BERLIN Soaring oil prices, a falling dollar, and rising wages are undermining some of the reasons electronics manufacturers moved offshore, which may result in the return of production closer to home, according to a report in the McKinsey Quarterly.
In 2003, manufacturing a midrange server in Asia rather than the US resulted in a $64 per unit cost savings, even after total landed costs were factored in, according to the authors of the report, Ajay Goel, Nazgol Moussavi and Vats N. Srivatsan.
"Today, economic conditions have reversed it," according to the report. "After factoring in the higher labor and freight costs, we find that the former offshore savings have turned negative a burden of an extra $16."
Wage inflation and the impact of higher oil prices on freight costs have combined to ruin the offshore cost advantage.
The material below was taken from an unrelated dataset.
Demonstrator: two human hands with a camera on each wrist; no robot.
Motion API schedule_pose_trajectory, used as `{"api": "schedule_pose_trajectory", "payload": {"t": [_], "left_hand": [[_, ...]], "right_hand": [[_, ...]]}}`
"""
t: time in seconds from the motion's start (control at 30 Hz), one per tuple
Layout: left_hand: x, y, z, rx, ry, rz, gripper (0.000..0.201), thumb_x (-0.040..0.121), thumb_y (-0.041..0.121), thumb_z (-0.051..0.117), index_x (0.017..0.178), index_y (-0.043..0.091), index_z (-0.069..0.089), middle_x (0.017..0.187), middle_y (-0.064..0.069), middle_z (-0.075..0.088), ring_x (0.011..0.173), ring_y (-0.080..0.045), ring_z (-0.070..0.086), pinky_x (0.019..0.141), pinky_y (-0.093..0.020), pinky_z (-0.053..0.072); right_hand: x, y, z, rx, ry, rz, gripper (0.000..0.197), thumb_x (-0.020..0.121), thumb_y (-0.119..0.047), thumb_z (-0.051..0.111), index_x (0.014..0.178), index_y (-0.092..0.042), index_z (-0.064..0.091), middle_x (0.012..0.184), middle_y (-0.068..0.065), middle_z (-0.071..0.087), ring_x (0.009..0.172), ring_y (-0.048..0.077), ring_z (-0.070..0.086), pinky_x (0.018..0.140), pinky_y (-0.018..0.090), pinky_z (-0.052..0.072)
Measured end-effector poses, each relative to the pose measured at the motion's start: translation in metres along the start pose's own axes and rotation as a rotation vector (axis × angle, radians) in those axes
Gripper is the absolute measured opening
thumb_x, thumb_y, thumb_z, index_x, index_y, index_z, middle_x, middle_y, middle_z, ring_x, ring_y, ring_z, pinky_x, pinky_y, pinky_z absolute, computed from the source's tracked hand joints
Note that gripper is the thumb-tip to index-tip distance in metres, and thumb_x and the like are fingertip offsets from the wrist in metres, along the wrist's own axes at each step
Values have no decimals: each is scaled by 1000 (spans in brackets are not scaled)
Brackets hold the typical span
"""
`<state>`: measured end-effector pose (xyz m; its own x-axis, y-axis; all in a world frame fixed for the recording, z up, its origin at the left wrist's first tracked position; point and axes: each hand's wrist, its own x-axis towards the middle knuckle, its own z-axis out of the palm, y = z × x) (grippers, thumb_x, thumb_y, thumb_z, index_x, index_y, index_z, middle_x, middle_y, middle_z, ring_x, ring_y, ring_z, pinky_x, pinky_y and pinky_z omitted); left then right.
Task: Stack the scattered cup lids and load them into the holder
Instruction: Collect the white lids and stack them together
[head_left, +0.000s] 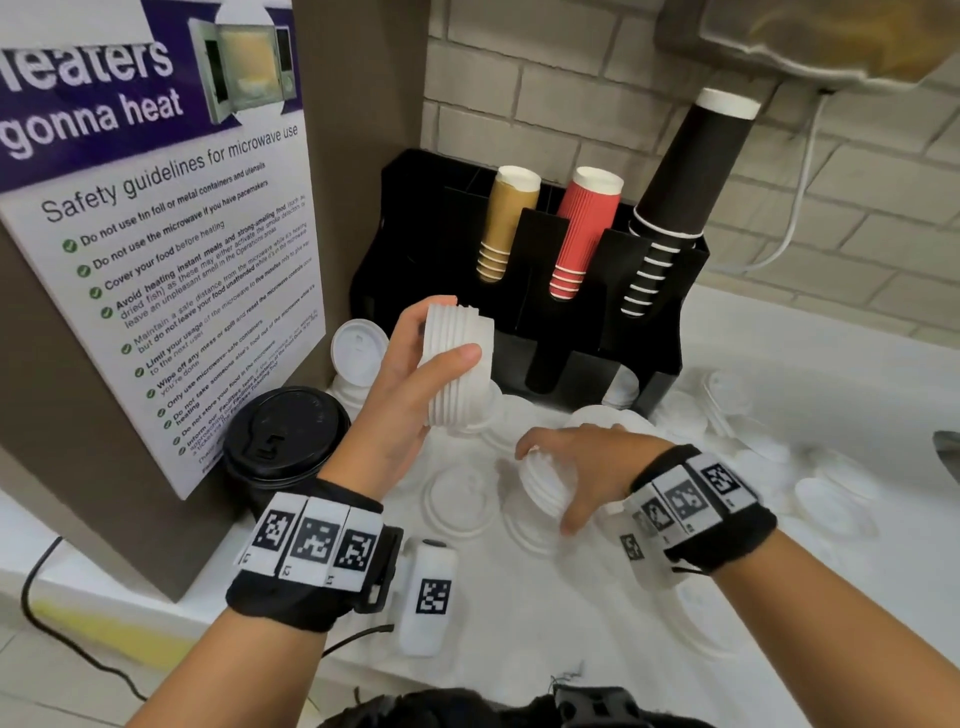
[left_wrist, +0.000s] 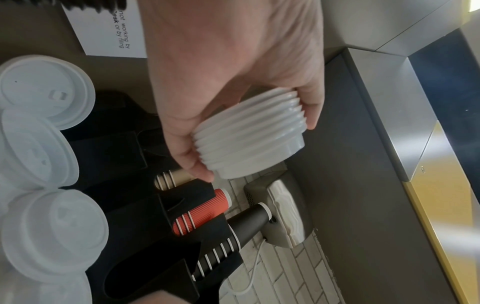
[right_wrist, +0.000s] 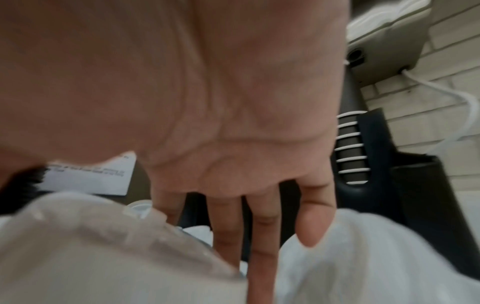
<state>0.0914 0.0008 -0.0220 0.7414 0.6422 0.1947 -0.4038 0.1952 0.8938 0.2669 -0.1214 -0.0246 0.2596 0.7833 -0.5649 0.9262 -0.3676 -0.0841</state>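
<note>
My left hand (head_left: 453, 332) grips a tall stack of white lids (head_left: 457, 374), held tilted in the air just in front of the black holder (head_left: 670, 312). In the left wrist view, thumb and fingers of the left hand (left_wrist: 257, 148) clamp the ribbed stack of lids (left_wrist: 249, 139). My right hand (head_left: 545, 486) is low over the counter, with fingers and thumb around a smaller lid stack (head_left: 543, 483). In the right wrist view this smaller stack (right_wrist: 103, 257) is blurred beside the fingers (right_wrist: 262, 226). Several loose white lids (head_left: 457, 501) lie scattered on the white counter.
The holder carries tan (head_left: 506, 223), red (head_left: 584, 234) and black cup stacks (head_left: 675, 197). A black-lidded cup (head_left: 283, 436) stands at the left by a poster panel (head_left: 156, 260). More lids (head_left: 831, 499) lie to the right, and one lid (head_left: 358, 348) leans by the holder.
</note>
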Motion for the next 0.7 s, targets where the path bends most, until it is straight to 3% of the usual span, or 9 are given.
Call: {"api": "schedule_pose_trajectory", "payload": {"t": [0.1, 0.2, 0.3, 0.4, 0.53, 0.7], "left_hand": [[-1, -2, -1, -13, 2, -1, 54, 64, 41, 71, 116, 41, 55, 107, 13, 63, 93, -2, 64, 71, -21, 53], [-2, -3, -3, -14, 0, -3, 51, 65, 41, 71, 114, 42, 56, 102, 17, 65, 92, -1, 65, 70, -20, 52], [-1, -2, -4, -16, 16, 2, 53, 64, 41, 72, 115, 41, 56, 105, 14, 64, 94, -3, 64, 72, -20, 53], [0, -1, -6, -18, 31, 4, 56, 64, 42, 72, 117, 40, 55, 104, 15, 65, 94, -3, 64, 72, -21, 53], [0, -1, -4, -22, 40, 1, 58, 64, 39, 72, 120, 38, 54, 107, 13, 63, 94, -4, 64, 71, -22, 53], [0, 0, -2, -16, 31, 6, 56, 68, 32, 71, 121, 37, 52, 109, 9, 61, 93, -4, 64, 70, -21, 53]], "right_hand": [[-11, 12, -7, 27, 42, 19, 79, 64, -33, 80, 124, -50, 31, 109, -9, 47, 102, 18, 48, 86, 35, 37], [-18, 17, -1, 5, -10, 33, 81, 62, -33, 82, 123, -52, 31, 111, -8, 45, 103, 19, 46, 83, 34, 46], [-20, 15, 12, -127, -42, 61, 89, 59, -35, 85, 129, -48, 31, 120, -7, 37, 110, 21, 38, 83, 34, 43], [-17, 14, 8, -150, 30, 68, 94, 59, -40, 85, 136, -39, 32, 126, -5, 30, 115, 23, 32, 88, 36, 44], [12, 4, -11, -85, 188, 41, 81, 73, -52, 73, 140, -27, 36, 130, 1, 38, 120, 23, 34, 96, 37, 37], [69, -13, -12, -129, 169, 170, 86, 80, -56, 65, 148, -24, 25, 138, 5, 44, 131, 28, 36, 105, 44, 33]]}}
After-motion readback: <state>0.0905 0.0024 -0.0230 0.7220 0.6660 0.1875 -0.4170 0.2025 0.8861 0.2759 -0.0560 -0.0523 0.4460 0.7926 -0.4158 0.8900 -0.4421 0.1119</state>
An average production worker in China, paid $1,740 a year in 2003, makes $4,140 today, while the cost of shipping a standard 40-foot container has tripled since 2000, they write.
"The server now could be produced more economically at a plant closer to consumers (in Mexico, for example, where the mix of logistics and labor costs is more favorable)," according to the report.
"Although McKinsey analysis shows that for a number of high-tech products, costs have changed enough to undermine the benefits of Asian production significantly, the decision to rein back offshoring isn't straightforward."
Before making a decision, global supply chain managers need to carefully consider factors such as speed, skilled labor availability, the potential for further productivity gains in Asia, one-time transition costs, the local import and tax implications and organizational interfaces, according to the authors.